# Leaving for Italy in 2 weeks -



## BarCol (Jul 2, 2008)

Got all the ITA maps I could possibly use for the northern half of Italia, suitcases will be packed with 3 outfits and 40 kg of maps and travel guides and sincere hopes that Alitalia doesn't go tips-up by July 18.

First Venezia for 5 nights in an apartment in the Dorsoduro  , then Bologna for 3nights in a B and B in the Centro Historico, then Toscana/Umbria and Il Poggio for a week :whoopie: , then Roma, in an apartment just up from the Campo Di Fiori.  

For those Italy experts - anything, I should NOT miss in any of these areas (obviously a very long list..) and yes we have prebooked tickets for the Uffizi and the Accademia in Firenze...

Anything that Tuggers are wondering about these parts of Italy so I can see if I can find answers to ???'s  (no that does does not include "how to retire comfortably in Tuscany...)
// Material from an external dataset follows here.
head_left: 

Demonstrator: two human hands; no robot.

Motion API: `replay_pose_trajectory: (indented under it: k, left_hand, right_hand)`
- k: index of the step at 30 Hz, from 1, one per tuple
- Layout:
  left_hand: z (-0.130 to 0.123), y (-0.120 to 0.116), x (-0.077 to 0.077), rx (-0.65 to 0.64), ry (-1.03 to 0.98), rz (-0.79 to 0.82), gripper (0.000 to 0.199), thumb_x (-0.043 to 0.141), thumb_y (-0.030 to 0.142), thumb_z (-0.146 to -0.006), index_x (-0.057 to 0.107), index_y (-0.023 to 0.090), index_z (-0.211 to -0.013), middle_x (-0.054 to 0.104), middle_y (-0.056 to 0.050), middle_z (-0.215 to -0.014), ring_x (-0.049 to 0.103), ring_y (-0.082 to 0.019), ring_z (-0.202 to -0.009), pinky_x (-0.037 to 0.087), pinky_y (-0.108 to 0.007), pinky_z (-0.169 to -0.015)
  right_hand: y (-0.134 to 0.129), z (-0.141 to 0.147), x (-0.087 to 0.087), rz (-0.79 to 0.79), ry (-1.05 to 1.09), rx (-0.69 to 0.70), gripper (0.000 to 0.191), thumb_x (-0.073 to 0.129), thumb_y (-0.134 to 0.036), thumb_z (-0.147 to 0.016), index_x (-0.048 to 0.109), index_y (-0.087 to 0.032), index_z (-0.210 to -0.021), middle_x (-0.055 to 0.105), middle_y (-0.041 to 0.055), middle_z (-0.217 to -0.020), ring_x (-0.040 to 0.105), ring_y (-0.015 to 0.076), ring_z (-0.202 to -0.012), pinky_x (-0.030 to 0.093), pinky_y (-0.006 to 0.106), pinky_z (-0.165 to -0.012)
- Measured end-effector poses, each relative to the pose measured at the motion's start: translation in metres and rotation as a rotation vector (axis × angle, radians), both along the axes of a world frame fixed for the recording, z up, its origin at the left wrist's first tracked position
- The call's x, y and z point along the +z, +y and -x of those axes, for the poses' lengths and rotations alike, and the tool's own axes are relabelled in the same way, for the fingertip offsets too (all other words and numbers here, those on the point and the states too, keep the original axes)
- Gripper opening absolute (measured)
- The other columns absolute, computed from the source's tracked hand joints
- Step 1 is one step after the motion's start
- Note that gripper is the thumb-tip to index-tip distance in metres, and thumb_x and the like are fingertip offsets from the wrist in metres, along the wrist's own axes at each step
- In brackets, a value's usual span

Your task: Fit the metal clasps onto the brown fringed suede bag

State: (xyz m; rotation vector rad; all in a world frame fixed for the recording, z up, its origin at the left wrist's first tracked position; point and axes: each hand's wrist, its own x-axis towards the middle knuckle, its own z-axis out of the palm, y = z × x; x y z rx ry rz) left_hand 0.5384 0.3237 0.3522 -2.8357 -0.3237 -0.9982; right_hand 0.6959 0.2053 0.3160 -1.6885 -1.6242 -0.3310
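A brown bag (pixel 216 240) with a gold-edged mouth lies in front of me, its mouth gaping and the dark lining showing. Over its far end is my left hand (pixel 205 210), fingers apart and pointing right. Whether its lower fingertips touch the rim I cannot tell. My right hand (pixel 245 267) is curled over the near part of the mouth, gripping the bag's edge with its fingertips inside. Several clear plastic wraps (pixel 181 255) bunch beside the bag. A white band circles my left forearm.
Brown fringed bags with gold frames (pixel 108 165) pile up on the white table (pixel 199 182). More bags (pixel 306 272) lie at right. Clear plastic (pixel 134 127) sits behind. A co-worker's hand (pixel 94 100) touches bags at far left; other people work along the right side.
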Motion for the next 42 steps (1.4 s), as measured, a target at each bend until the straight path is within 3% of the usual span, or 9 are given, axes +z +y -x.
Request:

We will have access to a computer so I may get the opportunity to keyboard a few lines between the Festa Redentore, vino, pecorino, pici, vino, Ostia Antica, vino, Vatican and vino...etc etc.. as I know that BondGuy and Mrs BondGuy will be there next year.....

Ciao


----------



## Linda74 (Jul 2, 2008)

We were in Venice and at Il Poggio late April, early May this year.  Venice is awesome.  We loved Il Poggio.  It is quite the drive to and from the resort so you might want to stock up on eating and drinking needs at a Coop supermarket or Pam which is off the A-1 at the Chiusi exit.  We liked the Pam market a lot.  We got great bottles of wine and good cheeses there.  We tended to have  a nice lunch out and then have a simple meal back at the unit at night.  This was because driving while enjoyable was more challenging at night.  Do be sure to check out the beautiful hill towns in the area....both the big ones like Montepulciano and Montalcino and the little ones like Radicofani....You are in for an amazing vacation....Just be sure to have access to plenty of Euro's through your ATM!!!!!


----------



## pwrshift (Jul 2, 2008)

It's a huge list - but if you're close to Milan you might want to see The Last Supper...and 30 miles north to Lake Como.  In Florence see the 'original' Statue of David...and the Uffizi Gallery.  In Rome - wow, where do you start - Vatican, Ancient City for sure.  You'll love the food - I never had a bad meal in Italy.  And the wine is cheaper than water.  Enjoy.

Brian


----------



## x3 skier (Jul 3, 2008)

We took a walking tour of Florence last time we were there. Guides are usually exchange students and very knowledgeable. Don't remember what the outfit's name was but its similar to the London Walks Company and may even be connected somehow. 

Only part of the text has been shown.